> _Try it_: Your answer should be only the lines below from the one with "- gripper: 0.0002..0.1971" to the one with "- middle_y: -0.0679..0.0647", repeated exactly, ends included.

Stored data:
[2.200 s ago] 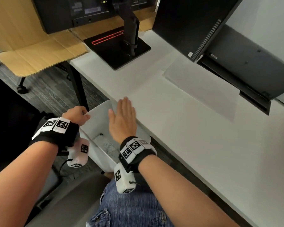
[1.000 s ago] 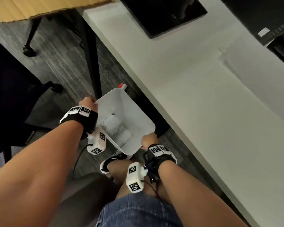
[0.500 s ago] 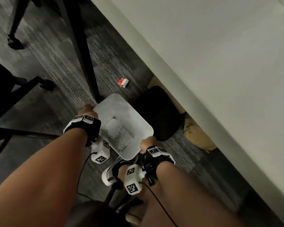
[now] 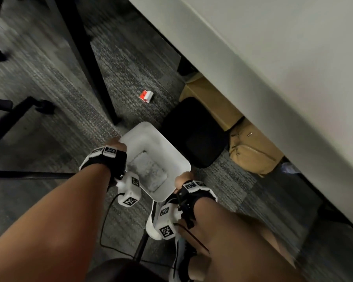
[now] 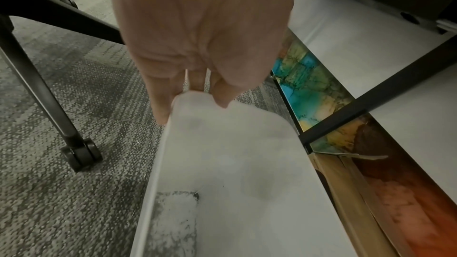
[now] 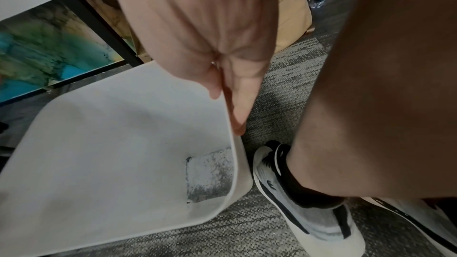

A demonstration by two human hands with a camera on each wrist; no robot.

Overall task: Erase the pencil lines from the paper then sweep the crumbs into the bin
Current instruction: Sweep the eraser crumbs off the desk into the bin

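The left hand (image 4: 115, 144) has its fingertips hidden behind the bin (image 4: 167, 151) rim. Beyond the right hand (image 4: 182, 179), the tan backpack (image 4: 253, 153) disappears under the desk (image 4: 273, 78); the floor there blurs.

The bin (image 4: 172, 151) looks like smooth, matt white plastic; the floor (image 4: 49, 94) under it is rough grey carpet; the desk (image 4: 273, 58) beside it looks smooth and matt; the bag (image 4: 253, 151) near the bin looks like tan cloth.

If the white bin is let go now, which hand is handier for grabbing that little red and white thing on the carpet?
Probably the left hand. It pinches the white plastic bin at its far rim, nearer the small red-and-white object; the right hand pinches the near rim.
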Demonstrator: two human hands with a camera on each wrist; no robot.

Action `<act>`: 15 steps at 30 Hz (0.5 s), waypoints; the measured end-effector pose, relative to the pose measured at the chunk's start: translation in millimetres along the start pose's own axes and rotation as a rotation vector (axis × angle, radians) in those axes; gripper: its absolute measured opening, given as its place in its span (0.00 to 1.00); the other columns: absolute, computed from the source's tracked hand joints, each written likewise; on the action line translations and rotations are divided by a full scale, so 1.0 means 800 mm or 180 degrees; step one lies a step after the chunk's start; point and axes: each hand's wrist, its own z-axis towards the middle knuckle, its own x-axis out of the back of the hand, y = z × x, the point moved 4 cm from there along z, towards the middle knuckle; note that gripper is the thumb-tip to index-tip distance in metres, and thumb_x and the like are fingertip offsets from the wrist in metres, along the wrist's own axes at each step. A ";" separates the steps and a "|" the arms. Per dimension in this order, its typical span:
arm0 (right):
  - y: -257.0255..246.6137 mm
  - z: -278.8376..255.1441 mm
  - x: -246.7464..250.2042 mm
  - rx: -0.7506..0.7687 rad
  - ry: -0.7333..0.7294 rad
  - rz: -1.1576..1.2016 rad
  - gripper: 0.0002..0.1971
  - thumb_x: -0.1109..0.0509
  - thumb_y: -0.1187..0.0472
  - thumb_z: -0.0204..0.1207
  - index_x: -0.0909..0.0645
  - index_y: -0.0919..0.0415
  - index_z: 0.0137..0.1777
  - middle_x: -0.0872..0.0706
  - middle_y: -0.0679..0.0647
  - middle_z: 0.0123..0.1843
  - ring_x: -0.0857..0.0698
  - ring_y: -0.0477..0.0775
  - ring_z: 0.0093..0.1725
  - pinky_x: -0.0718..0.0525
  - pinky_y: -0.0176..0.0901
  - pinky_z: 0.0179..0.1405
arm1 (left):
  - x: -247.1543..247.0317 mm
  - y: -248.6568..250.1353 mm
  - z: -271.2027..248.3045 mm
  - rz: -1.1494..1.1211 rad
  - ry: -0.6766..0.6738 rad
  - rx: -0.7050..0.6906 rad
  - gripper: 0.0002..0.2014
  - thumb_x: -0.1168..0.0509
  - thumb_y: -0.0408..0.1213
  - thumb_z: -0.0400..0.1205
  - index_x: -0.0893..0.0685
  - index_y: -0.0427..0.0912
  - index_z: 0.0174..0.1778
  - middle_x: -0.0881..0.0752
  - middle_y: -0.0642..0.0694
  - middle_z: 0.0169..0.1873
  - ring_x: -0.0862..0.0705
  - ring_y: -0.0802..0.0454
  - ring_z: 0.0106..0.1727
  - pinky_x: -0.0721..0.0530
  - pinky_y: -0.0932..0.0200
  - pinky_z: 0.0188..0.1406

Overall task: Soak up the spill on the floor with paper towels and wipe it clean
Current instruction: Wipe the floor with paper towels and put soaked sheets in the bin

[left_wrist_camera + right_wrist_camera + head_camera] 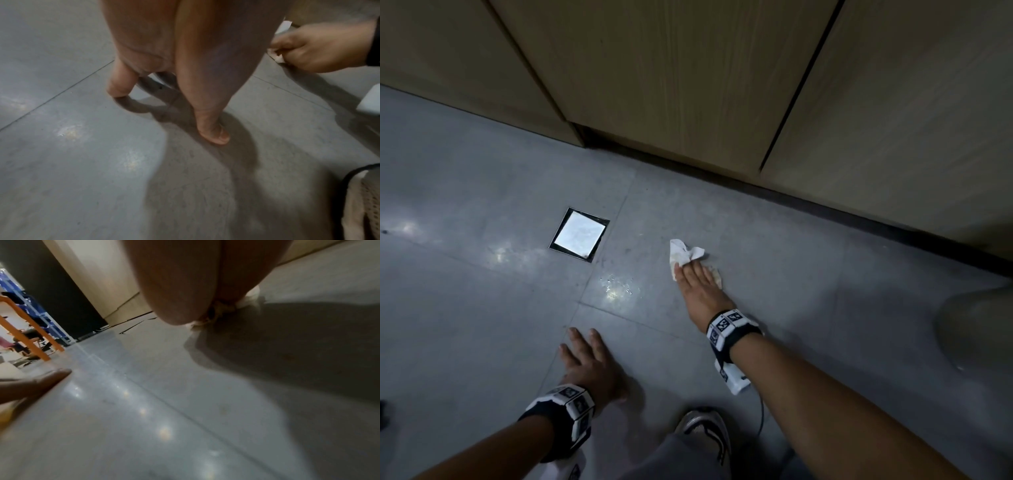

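Observation:
A crumpled white paper towel [686, 255], stained yellowish, lies on the grey tiled floor [482, 308]. My right hand [697, 277] is on top of it, fingers curled round the wad and holding it against the floor. In the left wrist view that hand [320, 47] grips the towel [276, 56] in a near fist. A small wet patch [618, 287] glistens to the left of the towel, uncovered. My left hand [582, 346] rests open on the floor nearer to me, propped on spread fingertips [214, 137] and holding nothing.
A square metal floor-drain cover [579, 234] sits left of the towel. Wooden cabinet fronts [688, 85] with a dark kick strip run along the far side. My shoe [705, 431] is at the bottom, and a pale rounded object [979, 329] stands at the right edge.

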 end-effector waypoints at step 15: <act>-0.062 0.031 0.012 -0.0054 0.0210 0.0206 0.36 0.61 0.73 0.74 0.52 0.65 0.86 0.60 0.62 0.88 0.58 0.63 0.86 0.59 0.60 0.85 | -0.004 0.003 0.008 0.0227 -0.0091 -0.0039 0.72 0.30 0.71 0.69 0.72 0.27 0.81 0.70 0.16 0.78 0.66 0.14 0.79 0.57 0.29 0.83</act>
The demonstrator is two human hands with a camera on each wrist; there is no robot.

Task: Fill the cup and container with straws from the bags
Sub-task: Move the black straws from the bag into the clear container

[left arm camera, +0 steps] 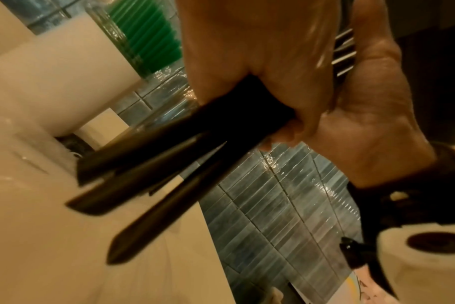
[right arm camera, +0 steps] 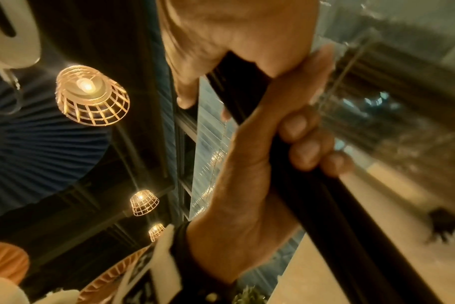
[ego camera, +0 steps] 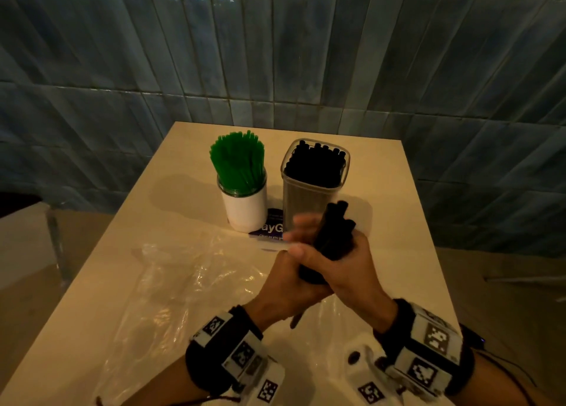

> _Finished task_:
  - gripper: 0.0002..0.1971
  - thumb_x: -0.1109..0.0509
  - thumb_y: -0.1187..0.0472
  - thumb_z: -0.0204..0.1207
  - index_x: -0.0909..0.0645
  - index_y: -0.0919..0.0415
  - index_z: 0.0137..0.1777
  - middle_x: -0.0872..0.0706
  - middle_y: -0.0679..0.0647

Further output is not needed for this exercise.